# Work order
Take the data below. Output it exactly from its first line through the line containing "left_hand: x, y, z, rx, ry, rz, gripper".

────────────────────

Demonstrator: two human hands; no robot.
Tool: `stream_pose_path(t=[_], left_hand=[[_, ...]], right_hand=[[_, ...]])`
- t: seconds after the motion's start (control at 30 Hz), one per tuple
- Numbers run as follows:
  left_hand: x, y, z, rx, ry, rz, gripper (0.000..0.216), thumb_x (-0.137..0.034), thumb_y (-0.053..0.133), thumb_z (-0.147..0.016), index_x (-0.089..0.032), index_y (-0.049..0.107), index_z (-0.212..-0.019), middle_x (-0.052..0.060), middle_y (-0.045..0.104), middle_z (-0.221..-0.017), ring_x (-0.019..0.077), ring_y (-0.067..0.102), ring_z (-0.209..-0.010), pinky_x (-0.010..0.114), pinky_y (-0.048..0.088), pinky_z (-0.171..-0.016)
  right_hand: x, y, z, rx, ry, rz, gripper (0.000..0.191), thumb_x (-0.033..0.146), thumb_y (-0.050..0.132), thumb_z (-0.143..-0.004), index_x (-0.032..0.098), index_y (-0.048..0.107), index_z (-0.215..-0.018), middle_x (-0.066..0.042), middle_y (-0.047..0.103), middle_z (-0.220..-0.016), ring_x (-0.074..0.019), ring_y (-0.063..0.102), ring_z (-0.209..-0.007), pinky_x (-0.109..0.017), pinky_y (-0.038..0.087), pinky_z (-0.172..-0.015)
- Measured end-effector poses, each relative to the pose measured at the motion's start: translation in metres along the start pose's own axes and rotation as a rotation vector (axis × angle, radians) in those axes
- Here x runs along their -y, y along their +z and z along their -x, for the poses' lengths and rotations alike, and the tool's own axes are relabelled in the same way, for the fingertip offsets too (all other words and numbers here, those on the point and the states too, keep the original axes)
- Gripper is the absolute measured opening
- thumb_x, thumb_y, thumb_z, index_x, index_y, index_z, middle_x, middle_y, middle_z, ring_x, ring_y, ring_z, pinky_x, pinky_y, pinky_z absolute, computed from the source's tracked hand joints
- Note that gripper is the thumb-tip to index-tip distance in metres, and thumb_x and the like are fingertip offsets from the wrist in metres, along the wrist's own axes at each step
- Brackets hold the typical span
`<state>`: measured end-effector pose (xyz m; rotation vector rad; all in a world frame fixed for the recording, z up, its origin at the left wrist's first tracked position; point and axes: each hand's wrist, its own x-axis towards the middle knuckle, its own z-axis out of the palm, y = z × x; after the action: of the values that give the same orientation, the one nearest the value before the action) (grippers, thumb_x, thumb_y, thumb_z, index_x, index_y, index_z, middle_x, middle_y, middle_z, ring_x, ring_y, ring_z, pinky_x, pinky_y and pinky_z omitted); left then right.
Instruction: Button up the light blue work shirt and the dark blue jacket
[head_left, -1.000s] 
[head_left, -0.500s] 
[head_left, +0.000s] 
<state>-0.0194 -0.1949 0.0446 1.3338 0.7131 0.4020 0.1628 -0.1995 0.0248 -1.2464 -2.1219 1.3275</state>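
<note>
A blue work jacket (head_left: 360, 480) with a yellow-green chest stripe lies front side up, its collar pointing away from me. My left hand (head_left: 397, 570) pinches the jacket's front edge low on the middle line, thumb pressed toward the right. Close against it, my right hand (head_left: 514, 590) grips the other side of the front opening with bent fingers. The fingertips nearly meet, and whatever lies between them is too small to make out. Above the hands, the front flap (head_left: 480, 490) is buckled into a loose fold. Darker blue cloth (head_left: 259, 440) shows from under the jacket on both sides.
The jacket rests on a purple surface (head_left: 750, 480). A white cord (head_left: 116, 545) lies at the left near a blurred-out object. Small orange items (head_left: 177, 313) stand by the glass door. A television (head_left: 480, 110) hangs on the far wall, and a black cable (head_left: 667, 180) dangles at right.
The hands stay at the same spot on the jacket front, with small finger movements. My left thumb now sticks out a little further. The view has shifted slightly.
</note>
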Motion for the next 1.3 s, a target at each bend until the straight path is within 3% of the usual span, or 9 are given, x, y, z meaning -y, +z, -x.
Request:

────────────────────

# Solution to this exercise
Demonstrator: two human hands; no robot.
Tool: `stream_pose_path(t=[_], left_hand=[[_, ...]], right_hand=[[_, ...]])`
- t: seconds after the motion's start (control at 30 Hz), one per tuple
- Numbers run as follows:
  left_hand: x, y, z, rx, ry, rz, gripper (0.000..0.216), thumb_x (-0.137..0.034), thumb_y (-0.053..0.133), thumb_z (-0.147..0.016), index_x (-0.089..0.032), index_y (-0.049..0.107), index_z (-0.212..-0.019), middle_x (-0.052..0.060), middle_y (-0.045..0.104), middle_z (-0.221..-0.017), ring_x (-0.019..0.077), ring_y (-0.067..0.102), ring_z (-0.209..-0.010), pinky_x (-0.010..0.114), pinky_y (-0.048..0.088), pinky_z (-0.171..-0.016)

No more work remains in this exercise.